To avoid email fatigue, create a strategy that does not overwhelm your customer. Perhaps ebbing and flowing with emails may help with changing up the expectation. You may want to approach with a “Did you miss me?” campaign with hopes of a “You had me at hello” reaction.

According to the Direct Marketing Association, email marketing yields an average 4,300% return on investment for businesses in the United States.

If it sounds like a lot of work, it is. But according to the Direct Marketing Association, email marketing yields an average 4,300% return on investment for businesses in the United States. It’s worth the attention to detail.

Guides Along Your Path

Stay authentic to your messaging. Along with authenticity is consistency. Is your branding, across all channels, conveying your company’s message?

Avoid the bait and hook and any deceptive terminology. This could be as simple as overstating or being overly dramatic (unless you are intending to be so to make a point or a joke – just make sure it fits with messaging and is TRULY funny if intended to be).

Brett Evans of Salesforce offers this advice, “Don’t lie in a prospecting email. Trying to capture attention with an RE: subject line is a great example, or pretending that you already have a relationship with the recipient. Violating trust will lose you more opportunities than gain you since trust is key to every sale.”

Email conversion rates are three times higher than social media, with a 17% higher value in the conversion.

Email conversion rates are three times higher than social media, with a 17% higher value in the conversion. So stay on the straight and narrow and don’t cross the line into oncoming traffic.

To Pull the Trigger or Not?

Using triggered email campaigns might be a great way to reach your prospects with the right message at the right time.

Triggered email campaigns, which are based on a customer’s online behavior, preferences, and profile, can be utilized if it fits within your strategy.
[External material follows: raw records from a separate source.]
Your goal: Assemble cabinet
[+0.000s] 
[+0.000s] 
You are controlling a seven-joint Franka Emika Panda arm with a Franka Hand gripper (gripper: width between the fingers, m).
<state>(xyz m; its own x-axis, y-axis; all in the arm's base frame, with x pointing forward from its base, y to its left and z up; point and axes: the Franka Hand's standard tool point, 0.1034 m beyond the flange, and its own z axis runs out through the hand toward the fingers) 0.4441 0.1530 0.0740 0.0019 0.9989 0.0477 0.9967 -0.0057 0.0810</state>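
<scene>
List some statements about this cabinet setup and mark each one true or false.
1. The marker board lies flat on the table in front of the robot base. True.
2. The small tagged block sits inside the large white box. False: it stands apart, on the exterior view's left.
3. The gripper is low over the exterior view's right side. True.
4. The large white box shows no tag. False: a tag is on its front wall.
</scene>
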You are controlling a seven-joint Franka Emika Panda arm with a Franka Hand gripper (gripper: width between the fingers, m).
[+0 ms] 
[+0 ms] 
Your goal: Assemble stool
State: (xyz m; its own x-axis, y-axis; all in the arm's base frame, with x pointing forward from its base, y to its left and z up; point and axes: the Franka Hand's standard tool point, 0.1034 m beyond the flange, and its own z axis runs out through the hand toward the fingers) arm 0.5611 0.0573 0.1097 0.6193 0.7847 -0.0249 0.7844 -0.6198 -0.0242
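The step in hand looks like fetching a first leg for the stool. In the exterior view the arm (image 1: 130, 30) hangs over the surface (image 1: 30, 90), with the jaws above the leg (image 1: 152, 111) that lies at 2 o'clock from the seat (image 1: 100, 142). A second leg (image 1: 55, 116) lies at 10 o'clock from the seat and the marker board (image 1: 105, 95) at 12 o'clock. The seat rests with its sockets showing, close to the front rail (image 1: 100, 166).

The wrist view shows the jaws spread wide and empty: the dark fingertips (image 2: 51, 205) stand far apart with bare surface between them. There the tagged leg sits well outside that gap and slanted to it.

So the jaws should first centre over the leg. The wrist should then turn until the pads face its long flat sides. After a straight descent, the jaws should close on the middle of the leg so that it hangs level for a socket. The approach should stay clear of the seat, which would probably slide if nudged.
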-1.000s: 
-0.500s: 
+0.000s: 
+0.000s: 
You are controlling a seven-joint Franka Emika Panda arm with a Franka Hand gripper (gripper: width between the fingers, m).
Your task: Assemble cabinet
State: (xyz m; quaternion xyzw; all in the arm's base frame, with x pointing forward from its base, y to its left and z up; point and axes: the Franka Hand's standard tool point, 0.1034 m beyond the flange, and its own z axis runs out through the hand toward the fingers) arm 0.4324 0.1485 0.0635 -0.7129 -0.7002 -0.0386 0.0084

According to yesmail.com, triggered campaigns:

  • are relevant because they respond to a specific action taken by the consumer
  • are timely because they immediately follow that action
  • show knowledge of each subscriber
  • demonstrate interest in their actions
  • invite interaction between the brand and the consumer

If you have the insight into your prospect’s online behavior, preferences, and profile, then it’s worth a shot.

User Experience: Test Drive

Email Marketing should help tie together all of your content marketing efforts. If you’ve created a new blog post, share it via email. If you’ve created a new infographic, share it via email, and so on.

Emails are used to introduce products to existing and potential customers, are receipts for items purchased, emails promote new items for sale, and emails are used to maintain a connection with a customer as a means of their user experience.

The long and winding road of today’s customer-driven sales journey may have some bumps along the way. Pay attention to the analytics and continue to improve. The numbers won’t lie. Stay creative, and enjoy the ride.